RTO and RPO matter. Recovery Time Objective: how long to restore? Fifteen to thirty minutes typical. Recovery Point Objective: how much data loss? Daily backup means twenty-four hours maximum loss. Episode Five mentioned Velero. StatefulSet data protected. Not just infrastructure, but actual state.

Multi-Region Failover

Multi-region failover uses active-active or active-passive patterns. Active-active runs both regions serving traffic. Database replication, async or sync. DNS load balancing through GeoDNS or traffic manager. Failure? Redirect traffic to healthy region. Active-passive has primary region serving traffic. Secondary region on standby. Velero backups ready to restore. Failure triggers failover to secondary. Restore from backup, update DNS.

Decision framework: active-active is expensive. Double resources. Complex because of data consistency. But low RTO. Active-passive is cheaper. Pay only during failure. Simpler. Higher RTO because of restore time. Episode Eight's cost optimization applies. Active-active doubles cost. Active-passive pays only when you need it.

Standardized Base Configs

Standardized base configs work like golden images. Base configuration all clusters share. RBAC, NetworkPolicies, monitoring, logging, cost controls. Enforcement through GitOps plus policy as code ensures consistency. Drift detected and corrected automatically. Benefits: onboard new cluster in minutes. Apply base, add environment overlay, done. Audit compliance across fleet through policy reports.

Progressive Rollouts

Progressive rollouts follow a pattern. Test to staging to production canary to production full. Merge to test branch, deploy to test clusters. Merge to staging branch, deploy to staging clusters. Merge to production branch, canary deploy to one production cluster using Episode Nine's Argo Rollouts. Metrics healthy? Deploy to remaining production clusters. Episode Seven's Prometheus validates canary. Episode Nine's deployment strategies applied across the fleet.

Observability Federation

Observability federation solves the twenty Prometheus problem. Twenty Prometheus instances, twenty Grafana dashboards. Can't see fleet-wide metrics. Central Prometheus with Thanos aggregates metrics from all cluster Prometheus instances. Single query interface. Cross-cluster dashboards. Use case: show me CPU usage across all production clusters. Which cluster is highest? Episode Seven's Prometheus architecture. Federation at scale.

Cost Allocation

Cost allocation uses Kubecost aggregation across clusters. Visibility into cost per team, per environment, per cluster. Accountability through showback reports. Your team's dev clusters cost this much per month. Episode Eight's cost optimization at scale. Can't optimize without visibility.
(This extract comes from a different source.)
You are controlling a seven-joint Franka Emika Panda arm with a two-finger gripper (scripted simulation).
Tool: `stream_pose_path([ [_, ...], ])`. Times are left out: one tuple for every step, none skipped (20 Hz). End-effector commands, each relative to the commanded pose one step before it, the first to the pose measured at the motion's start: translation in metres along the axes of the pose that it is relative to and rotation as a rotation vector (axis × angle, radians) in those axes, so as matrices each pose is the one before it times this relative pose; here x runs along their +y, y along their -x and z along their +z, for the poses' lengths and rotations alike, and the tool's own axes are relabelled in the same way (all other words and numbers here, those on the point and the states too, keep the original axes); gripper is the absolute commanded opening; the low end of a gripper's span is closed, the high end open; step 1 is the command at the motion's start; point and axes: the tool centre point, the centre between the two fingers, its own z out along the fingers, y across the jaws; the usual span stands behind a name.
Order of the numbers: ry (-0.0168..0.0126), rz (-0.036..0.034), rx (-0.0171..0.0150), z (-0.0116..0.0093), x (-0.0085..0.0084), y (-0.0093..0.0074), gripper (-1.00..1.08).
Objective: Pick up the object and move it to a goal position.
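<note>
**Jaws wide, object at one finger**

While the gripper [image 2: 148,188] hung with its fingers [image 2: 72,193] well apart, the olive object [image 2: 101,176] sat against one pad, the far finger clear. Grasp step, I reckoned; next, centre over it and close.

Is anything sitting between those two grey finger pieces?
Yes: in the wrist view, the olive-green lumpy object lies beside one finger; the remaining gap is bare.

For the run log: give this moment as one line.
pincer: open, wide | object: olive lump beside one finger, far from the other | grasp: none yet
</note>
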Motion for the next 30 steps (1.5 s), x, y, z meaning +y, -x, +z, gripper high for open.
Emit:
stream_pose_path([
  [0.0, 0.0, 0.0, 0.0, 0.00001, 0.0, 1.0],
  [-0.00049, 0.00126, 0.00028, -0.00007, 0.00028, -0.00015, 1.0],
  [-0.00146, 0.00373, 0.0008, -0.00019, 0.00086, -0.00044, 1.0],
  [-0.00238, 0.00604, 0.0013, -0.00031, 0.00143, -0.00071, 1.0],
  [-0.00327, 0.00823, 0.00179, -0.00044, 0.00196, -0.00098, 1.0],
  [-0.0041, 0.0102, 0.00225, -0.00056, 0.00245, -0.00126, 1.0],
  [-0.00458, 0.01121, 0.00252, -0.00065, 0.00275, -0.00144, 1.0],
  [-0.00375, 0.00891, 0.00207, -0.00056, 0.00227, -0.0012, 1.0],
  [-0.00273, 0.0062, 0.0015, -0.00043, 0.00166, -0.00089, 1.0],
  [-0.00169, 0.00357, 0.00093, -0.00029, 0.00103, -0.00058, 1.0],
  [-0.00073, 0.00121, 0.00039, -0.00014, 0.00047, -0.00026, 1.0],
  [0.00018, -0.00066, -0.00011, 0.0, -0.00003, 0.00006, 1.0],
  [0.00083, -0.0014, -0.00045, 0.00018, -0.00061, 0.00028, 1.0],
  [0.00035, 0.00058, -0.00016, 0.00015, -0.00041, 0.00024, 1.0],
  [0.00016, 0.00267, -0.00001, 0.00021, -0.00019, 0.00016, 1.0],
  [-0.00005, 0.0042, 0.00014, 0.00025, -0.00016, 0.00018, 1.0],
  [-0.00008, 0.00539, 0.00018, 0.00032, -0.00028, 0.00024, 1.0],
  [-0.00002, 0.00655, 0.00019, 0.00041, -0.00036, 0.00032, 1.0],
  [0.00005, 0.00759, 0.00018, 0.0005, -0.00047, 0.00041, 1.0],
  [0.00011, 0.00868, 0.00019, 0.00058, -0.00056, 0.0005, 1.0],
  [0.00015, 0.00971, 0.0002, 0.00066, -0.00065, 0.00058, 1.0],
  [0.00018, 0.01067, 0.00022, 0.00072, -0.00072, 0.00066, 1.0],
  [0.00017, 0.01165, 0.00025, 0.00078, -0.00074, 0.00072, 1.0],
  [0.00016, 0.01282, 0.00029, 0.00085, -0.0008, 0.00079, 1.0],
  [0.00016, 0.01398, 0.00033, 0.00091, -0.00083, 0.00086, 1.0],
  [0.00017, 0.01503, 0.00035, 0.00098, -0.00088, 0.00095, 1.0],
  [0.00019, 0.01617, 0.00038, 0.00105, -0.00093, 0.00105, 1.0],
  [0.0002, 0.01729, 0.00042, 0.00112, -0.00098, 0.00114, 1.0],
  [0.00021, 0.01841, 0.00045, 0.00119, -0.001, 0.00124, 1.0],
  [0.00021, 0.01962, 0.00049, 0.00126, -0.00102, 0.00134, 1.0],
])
Course Synthesis: Rapid Active Recall

Now let's synthesize the entire course. Rapid active recall across all episodes. Episode One: what's the production mindset? What are the six readiness checklist items? Production mindset means designing for failure. Assuming things will break. Six checklist items: resource requests and limits, health checks, RBAC and secrets, multi-replica deployments, observability, automated deployment.

Episode Two: how do you prevent OOMKilled pods? What's the difference between requests and limits? Set appropriate resource limits. Requests reserve capacity for scheduling. Limits cap maximum usage. Set both. Monitor actual usage and right-size.
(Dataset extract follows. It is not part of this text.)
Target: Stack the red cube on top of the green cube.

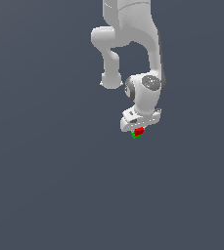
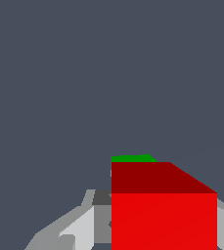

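In the exterior view my white gripper [image 1: 138, 129] points down and is shut on the red cube [image 1: 139, 131]. The red cube sits directly above the green cube [image 1: 136, 136], which lies on the dark grey floor. I cannot tell if the two cubes touch. In the wrist view the red cube [image 2: 163, 215] fills the space between my fingers [image 2: 79, 228]. Only a thin green strip of the green cube [image 2: 131, 158] shows beyond it. The rest of the green cube is hidden by the red cube.
The plain dark grey floor [image 1: 45, 185] spreads all around. The arm's white links [image 1: 128, 29] rise above the gripper at the top of the exterior view. No other objects show.
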Controlling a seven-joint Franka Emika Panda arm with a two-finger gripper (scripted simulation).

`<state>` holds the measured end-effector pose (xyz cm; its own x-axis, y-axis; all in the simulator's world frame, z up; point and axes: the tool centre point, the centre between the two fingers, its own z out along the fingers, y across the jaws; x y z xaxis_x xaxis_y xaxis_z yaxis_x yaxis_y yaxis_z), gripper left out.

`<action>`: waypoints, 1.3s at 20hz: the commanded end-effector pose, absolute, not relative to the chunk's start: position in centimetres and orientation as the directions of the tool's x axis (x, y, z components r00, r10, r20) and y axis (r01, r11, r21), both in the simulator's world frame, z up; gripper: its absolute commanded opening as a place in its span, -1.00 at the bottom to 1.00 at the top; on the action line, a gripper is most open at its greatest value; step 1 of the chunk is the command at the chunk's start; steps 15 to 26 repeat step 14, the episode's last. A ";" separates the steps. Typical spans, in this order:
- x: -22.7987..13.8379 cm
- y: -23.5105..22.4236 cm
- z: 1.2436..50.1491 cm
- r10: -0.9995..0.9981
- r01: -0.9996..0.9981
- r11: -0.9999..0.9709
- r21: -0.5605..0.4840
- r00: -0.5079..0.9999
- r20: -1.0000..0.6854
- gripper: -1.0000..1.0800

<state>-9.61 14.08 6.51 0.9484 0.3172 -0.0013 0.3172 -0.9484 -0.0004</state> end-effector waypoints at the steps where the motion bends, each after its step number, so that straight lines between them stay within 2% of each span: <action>1: -10.0 13.9 6.3 0.317 0.317 -0.948 0.000 0.948 0.000 -1.00; 4: -10.2 13.8 6.2 0.317 0.317 -0.948 0.000 0.948 0.000 -1.00; 5: -10.2 13.8 6.2 0.317 0.317 -0.948 0.000 0.948 0.000 0.92; 26: -10.2 13.8 6.2 0.317 0.317 -0.948 0.000 0.948 0.000 0.92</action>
Episode Three: name three RBAC mistakes. Why shouldn't developers have cluster-admin? Mistake one: giving cluster-admin to everyone. Mistake two: storing secrets in ConfigMaps. Mistake three: no NetworkPolicies. Developers shouldn't have cluster-admin because least privilege. They need namespace access, not cluster control. Blast radius containment.

Episode Four: you see CrashLoopBackOff. What's your debugging workflow? kubectl describe pod shows events. kubectl logs shows application logs. Check restart count. Check liveness probe configuration. Check resource limits. Systematic approach from Episode Four's troubleshooting section.
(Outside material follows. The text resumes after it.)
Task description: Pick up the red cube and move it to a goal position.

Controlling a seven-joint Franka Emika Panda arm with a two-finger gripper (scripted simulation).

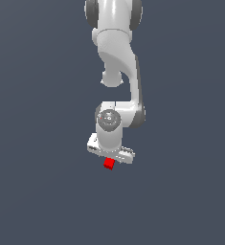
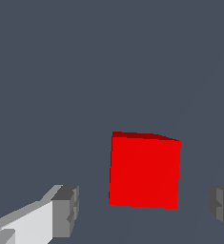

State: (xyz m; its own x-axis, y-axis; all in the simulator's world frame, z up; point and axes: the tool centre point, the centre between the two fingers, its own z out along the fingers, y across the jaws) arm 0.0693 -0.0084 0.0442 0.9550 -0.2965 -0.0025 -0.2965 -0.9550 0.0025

Episode Five: StatefulSets versus Deployments. When do you use each? StatefulSets for stateful applications needing stable network identity, ordered deployment, and persistent storage per pod. Databases, distributed systems. Deployments for stateless applications. Web servers, APIs. Everything else.

Episode Six: when do you need a service mesh? When is it over-engineering? Need service mesh for compliance requiring mTLS everywhere. Fifty-plus microservices with complex routing. Zero-trust networking. Over-engineering for fewer than twenty services, simple architectures, when you already have good observability.

Episode Seven: what are the four golden signals? How do you use them? Latency, traffic, errors, saturation. Use them for alerting. Monitor these four. They cover ninety percent of issues. Everything else is noise.

Episode Eight: what are the top three sources of Kubernetes cost waste? Over-provisioned resource requests, biggest at forty to sixty percent. Idle resources running twenty-four seven. No autoscaling, paying for peak always.

Episode Nine: ArgoCD versus Flux. Which for a fifty-person team? Why? ArgoCD for large team. UI for visibility. Multi-tenancy with RBAC. Enterprise features out of box. Flux works but needs more setup for that scale.

Episode Ten: why do organizations have twenty-plus clusters? How do you manage them? Isolation, compliance, availability, blast radius, scale limits. Manage with hub-and-spoke GitOps, policy as code, disaster recovery with Velero, observability federation.

The Complete Production Checklist

The complete production checklist ties everything together. Resource requests and limits from Episode Two. Set requests for scheduling. Set limits to prevent noisy neighbors. Right-size with Episode Seven's Prometheus and Episode Eight's VPA. Health checks from Episode Four. Startup probe for slow initialization. Readiness probe for traffic gating. Liveness probe for restart, used carefully. RBAC and secrets from Episode Three. Least privilege, no cluster-admin to users. Secrets not in ConfigMaps. NetworkPolicies for isolation.

Multi-replica deployments from Episodes One and Nine. Minimum two replicas. Three for critical services. PodDisruptionBudgets. Episode Nine's deployment strategies, canary for critical services. Observability from Episode Seven. Prometheus metrics with golden signals. Log aggregation with Loki or ELK. Distributed tracing for microservices. Automated deployment from Episode Nine. GitOps with ArgoCD or Flux. No manual kubectl in production. Audit trail through Git history. Plus Episode Ten: multi-cluster management, policy enforcement, disaster recovery.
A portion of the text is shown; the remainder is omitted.